» What you should do
The expected output is the complete data, reproduced exactly.

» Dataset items
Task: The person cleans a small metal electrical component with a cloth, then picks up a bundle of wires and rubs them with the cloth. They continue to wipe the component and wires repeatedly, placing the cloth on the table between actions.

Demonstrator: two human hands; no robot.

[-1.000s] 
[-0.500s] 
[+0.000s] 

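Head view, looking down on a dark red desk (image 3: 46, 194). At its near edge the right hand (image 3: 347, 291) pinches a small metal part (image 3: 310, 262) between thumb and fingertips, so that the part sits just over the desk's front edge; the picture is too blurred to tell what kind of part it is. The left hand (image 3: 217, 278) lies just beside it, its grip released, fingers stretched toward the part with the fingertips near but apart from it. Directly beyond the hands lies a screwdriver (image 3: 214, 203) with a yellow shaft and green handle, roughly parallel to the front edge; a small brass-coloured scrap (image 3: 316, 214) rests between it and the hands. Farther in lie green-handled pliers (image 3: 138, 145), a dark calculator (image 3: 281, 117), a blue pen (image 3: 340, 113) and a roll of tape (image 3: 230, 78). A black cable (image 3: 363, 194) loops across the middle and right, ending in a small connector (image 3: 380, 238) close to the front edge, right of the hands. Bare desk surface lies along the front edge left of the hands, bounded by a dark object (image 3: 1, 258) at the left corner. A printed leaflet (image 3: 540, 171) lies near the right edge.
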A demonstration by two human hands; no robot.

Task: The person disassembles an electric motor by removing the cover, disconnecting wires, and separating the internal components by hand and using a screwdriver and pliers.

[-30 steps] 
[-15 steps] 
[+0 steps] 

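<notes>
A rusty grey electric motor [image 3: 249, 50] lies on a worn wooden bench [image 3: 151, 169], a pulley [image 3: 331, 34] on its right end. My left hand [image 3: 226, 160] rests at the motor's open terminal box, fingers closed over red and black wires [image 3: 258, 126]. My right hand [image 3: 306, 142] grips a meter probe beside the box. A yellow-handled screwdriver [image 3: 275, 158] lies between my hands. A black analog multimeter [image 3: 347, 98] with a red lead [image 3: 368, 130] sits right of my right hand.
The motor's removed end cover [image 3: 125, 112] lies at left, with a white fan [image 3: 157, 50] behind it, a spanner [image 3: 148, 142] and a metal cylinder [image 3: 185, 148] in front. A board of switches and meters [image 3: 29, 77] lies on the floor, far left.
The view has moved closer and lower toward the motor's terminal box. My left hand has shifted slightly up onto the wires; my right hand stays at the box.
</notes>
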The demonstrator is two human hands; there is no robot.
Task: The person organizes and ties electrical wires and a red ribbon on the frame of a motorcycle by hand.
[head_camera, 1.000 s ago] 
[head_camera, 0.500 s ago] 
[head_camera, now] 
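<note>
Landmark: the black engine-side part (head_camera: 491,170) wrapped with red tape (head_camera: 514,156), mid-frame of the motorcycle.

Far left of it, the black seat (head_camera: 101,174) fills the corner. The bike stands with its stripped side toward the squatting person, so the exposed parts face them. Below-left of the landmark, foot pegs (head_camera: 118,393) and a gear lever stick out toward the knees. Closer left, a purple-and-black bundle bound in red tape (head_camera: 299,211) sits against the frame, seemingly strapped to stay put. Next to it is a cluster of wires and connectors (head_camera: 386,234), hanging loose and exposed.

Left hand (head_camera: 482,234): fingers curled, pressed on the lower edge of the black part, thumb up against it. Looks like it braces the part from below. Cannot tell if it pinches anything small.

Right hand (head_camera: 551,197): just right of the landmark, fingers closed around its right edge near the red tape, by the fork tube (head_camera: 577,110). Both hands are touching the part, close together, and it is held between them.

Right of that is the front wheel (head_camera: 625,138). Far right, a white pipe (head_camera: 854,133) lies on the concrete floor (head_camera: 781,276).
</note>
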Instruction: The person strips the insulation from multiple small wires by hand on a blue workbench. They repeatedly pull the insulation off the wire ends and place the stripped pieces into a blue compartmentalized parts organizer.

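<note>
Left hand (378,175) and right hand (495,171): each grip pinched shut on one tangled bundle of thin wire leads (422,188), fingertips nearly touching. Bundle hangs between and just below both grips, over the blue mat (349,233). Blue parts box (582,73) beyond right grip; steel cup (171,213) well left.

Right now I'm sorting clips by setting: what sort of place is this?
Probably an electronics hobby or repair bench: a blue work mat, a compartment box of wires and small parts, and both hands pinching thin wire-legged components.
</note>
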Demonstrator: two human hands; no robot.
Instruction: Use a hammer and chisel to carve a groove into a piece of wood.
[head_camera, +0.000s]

» Exercise response
Task: The person cleans a small metal electrical component with a cloth, then picks up a bundle of wires and rubs them with the cloth. They continue to wipe the component and wires repeatedly, placing the cloth on the table between actions.

Demonstrator: two human hands; no robot.

[-1.000s] 
[-0.500s] 
[+0.000s] 

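Head view, looking down on a dark red desk (image 3: 46, 194). At its near edge the right hand (image 3: 347, 291) pinches a small metal part (image 3: 310, 262) between thumb and fingertips, so that the part sits just over the desk's front edge; the picture is too blurred to tell what kind of part it is. The left hand (image 3: 217, 278) lies just beside it, its grip released, fingers stretched toward the part with the fingertips near but apart from it. Directly beyond the hands lies a screwdriver (image 3: 214, 203) with a yellow shaft and green handle, roughly parallel to the front edge; a small brass-coloured scrap (image 3: 316, 214) rests between it and the hands. Farther in lie green-handled pliers (image 3: 138, 145), a dark calculator (image 3: 281, 117), a blue pen (image 3: 340, 113) and a roll of tape (image 3: 230, 78). A black cable (image 3: 363, 194) loops across the middle and right, ending in a small connector (image 3: 380, 238) close to the front edge, right of the hands. Bare desk surface lies along the front edge left of the hands, bounded by a dark object (image 3: 1, 258) at the left corner. A printed leaflet (image 3: 540, 171) lies near the right edge.
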A demonstration by two human hands; no robot.

Task: The person disassembles an electric motor by removing the cover, disconnecting wires, and separating the internal components by hand and using a screwdriver and pliers.

[-30 steps] 
[-15 steps] 
[+0 steps] 

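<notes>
A rusty grey electric motor [image 3: 249, 50] lies on a worn wooden bench [image 3: 151, 169], a pulley [image 3: 331, 34] on its right end. My left hand [image 3: 226, 160] rests at the motor's open terminal box, fingers closed over red and black wires [image 3: 258, 126]. My right hand [image 3: 306, 142] grips a meter probe beside the box. A yellow-handled screwdriver [image 3: 275, 158] lies between my hands. A black analog multimeter [image 3: 347, 98] with a red lead [image 3: 368, 130] sits right of my right hand.
The motor's removed end cover [image 3: 125, 112] lies at left, with a white fan [image 3: 157, 50] behind it, a spanner [image 3: 148, 142] and a metal cylinder [image 3: 185, 148] in front. A board of switches and meters [image 3: 29, 77] lies on the floor, far left.
The view has moved closer and lower toward the motor's terminal box. My left hand has shifted slightly up onto the wires; my right hand stays at the box.
</notes>
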The demonstrator is two human hands; there is no robot.
Task: The person organizes and ties electrical wires and a red ribbon on the frame of a motorcycle by hand.
[head_camera, 1.000 s ago] 
[head_camera, 0.500 s ago] 
[head_camera, now] 
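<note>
Landmark: the black engine-side part (head_camera: 491,170) wrapped with red tape (head_camera: 514,156), mid-frame of the motorcycle.

Far left of it, the black seat (head_camera: 101,174) fills the corner. The bike stands with its stripped side toward the squatting person, so the exposed parts face them. Below-left of the landmark, foot pegs (head_camera: 118,393) and a gear lever stick out toward the knees. Closer left, a purple-and-black bundle bound in red tape (head_camera: 299,211) sits against the frame, seemingly strapped to stay put. Next to it is a cluster of wires and connectors (head_camera: 386,234), hanging loose and exposed.

Left hand (head_camera: 482,234): fingers curled, pressed on the lower edge of the black part, thumb up against it. Looks like it braces the part from below. Cannot tell if it pinches anything small.

Right hand (head_camera: 551,197): just right of the landmark, fingers closed around its right edge near the red tape, by the fork tube (head_camera: 577,110). Both hands are touching the part, close together, and it is held between them.

Right of that is the front wheel (head_camera: 625,138). Far right, a white pipe (head_camera: 854,133) lies on the concrete floor (head_camera: 781,276).
</note>
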Instruction: The person strips the insulation from multiple small wires by hand on a blue workbench. They repeatedly pull the insulation off the wire ends and place the stripped pieces into a blue compartmentalized parts organizer.

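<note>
Left hand (378,175) and right hand (495,171): each grip pinched shut on one tangled bundle of thin wire leads (422,188), fingertips nearly touching. Bundle hangs between and just below both grips, over the blue mat (349,233). Blue parts box (582,73) beyond right grip; steel cup (171,213) well left.

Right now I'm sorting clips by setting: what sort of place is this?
Probably an electronics hobby or repair bench: a blue work mat, a compartment box of wires and small parts, and both hands pinching thin wire-legged components.
</note>
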Demonstrator: two human hands; no robot.
Instruction: Use a hammer and chisel to carve a groove into a piece of wood.
[head_camera, +0.000s]

This exercise requires no further work.